Persistent Weights: Using multiple importance sampling, weights for particle $\theta^i_{t'}$ at iteration $t$ are: $$W^i_{tt'} = \frac{\mathcal{L}(\theta^i_{t'})^{\beta_t}}{\frac{1}{t-1}\sum_{s=1}^{t-1} \mathcal{L}(\theta^i_{t'})^{\beta_s}/\hat{Z}_s} \cdot \frac{1}{\hat{Z}_t}$$

Resampling: N particles are resampled from $(t-1) \times N$ persistent particles

Key Advantages:

Reduced particle correlation after resampling
Lower variance estimates for marginal likelihood $Z$
Lower variance when calculating expectations $$ \hat{f} = \sum_{t^\prime}^T \sum_{i}^N W^i_{T{t^\prime}} f(\theta^i_{t^\prime}) $$

Trade-offs:

Introduces small bias (proven to be consistent)
Higher memory footprint (stores all particles)
More arithmetic operations per iteration

Imports and Settings#

import jax
import jax.numpy as jnp
import matplotlib.pyplot as plt
from jax.scipy.stats import multivariate_normal

import blackjax
import blackjax.smc.resampling as resampling
from blackjax.smc import extend_params

# Set random seed for reproducibility
key = jax.random.key(20251023)


# Plot settings
plt.rcParams["figure.figsize"] = (12, 8)
plt.rcParams["font.size"] = 10

Experimental Setup#

We will use the same setup as in Use Tempered SMC to Improve Exploration of MCMC Methods. We have seen that SMC can efficiently sample from a multimodal distribution.
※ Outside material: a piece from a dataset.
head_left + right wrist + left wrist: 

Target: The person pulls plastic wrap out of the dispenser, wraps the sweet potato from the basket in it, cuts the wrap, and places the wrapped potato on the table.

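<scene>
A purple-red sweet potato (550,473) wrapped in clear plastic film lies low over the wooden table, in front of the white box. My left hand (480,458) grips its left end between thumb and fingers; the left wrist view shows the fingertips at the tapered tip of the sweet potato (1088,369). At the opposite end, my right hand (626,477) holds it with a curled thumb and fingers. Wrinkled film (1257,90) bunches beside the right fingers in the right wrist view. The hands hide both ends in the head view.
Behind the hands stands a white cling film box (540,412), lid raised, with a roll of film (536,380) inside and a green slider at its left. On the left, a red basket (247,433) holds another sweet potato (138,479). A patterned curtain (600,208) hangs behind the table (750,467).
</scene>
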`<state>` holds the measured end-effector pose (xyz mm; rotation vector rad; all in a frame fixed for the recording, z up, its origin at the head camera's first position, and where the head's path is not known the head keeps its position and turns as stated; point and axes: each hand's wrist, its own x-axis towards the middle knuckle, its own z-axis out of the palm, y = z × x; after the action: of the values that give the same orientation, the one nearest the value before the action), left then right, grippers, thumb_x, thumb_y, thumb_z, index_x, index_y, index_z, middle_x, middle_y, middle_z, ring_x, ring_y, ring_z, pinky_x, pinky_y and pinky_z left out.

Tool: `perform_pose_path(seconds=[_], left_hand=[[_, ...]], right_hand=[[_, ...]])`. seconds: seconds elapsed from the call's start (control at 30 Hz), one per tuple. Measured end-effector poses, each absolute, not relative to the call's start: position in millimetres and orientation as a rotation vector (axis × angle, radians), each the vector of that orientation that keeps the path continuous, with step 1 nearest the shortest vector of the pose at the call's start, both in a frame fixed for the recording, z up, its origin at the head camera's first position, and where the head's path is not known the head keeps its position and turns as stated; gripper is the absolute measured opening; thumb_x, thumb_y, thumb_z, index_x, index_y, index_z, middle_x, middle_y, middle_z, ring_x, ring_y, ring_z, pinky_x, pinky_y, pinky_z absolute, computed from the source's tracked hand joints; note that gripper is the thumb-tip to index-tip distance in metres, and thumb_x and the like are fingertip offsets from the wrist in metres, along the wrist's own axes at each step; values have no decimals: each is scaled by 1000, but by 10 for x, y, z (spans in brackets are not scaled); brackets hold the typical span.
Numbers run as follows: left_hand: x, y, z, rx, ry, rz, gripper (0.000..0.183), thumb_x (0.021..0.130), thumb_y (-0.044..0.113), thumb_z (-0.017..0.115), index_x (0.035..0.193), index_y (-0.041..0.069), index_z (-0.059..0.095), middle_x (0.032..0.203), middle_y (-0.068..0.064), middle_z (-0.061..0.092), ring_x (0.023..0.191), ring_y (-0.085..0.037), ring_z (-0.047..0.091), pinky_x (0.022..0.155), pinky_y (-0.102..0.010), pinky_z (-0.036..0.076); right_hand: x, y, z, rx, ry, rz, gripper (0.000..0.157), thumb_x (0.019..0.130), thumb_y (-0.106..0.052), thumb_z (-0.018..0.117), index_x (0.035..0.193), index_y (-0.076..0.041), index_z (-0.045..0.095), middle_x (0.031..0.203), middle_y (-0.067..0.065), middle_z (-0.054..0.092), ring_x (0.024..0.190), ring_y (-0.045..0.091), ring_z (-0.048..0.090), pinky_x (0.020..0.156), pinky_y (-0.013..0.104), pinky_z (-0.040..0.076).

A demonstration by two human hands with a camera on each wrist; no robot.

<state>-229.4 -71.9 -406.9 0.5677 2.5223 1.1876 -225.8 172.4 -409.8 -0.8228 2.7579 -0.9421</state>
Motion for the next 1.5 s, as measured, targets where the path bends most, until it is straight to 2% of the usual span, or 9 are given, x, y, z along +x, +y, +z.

# Define target distribution
def V(x):
    """Potential for two-mode distribution."""
    return 5 * jnp.square(jnp.sum(x**2, axis=-1) - 1)


def log_likelihood_fn(x):
    """Log likelihood function."""
    return -V(x)


def log_prior_fn(x):
    """Log prior function."""
    d = x.shape[-1]
    return multivariate_normal.logpdf(x, jnp.zeros((d,)), jnp.eye(d))


def log_posterior_fn(x):
    """Log posterior function, the target distribution."""
    return log_likelihood_fn(x) + log_prior_fn(x)

# HMC parameters
hmc_parameters = dict(
    step_size=1e-4,
    inverse_mass_matrix=jnp.eye(1),
    num_integration_steps=50,
)


# Initialize particles for the samplers
num_particles = 10_000
initial_particles = jax.random.normal(key, (num_particles, 1))

SMC with Fixed Schedule#

Now we’ll run standard SMC with a fixed tempering schedule. The tempering schedule and inference loop can be reused for PS.

# Tempering schedule
tempering_schedule = jnp.linspace(0.0, 1.0, 30)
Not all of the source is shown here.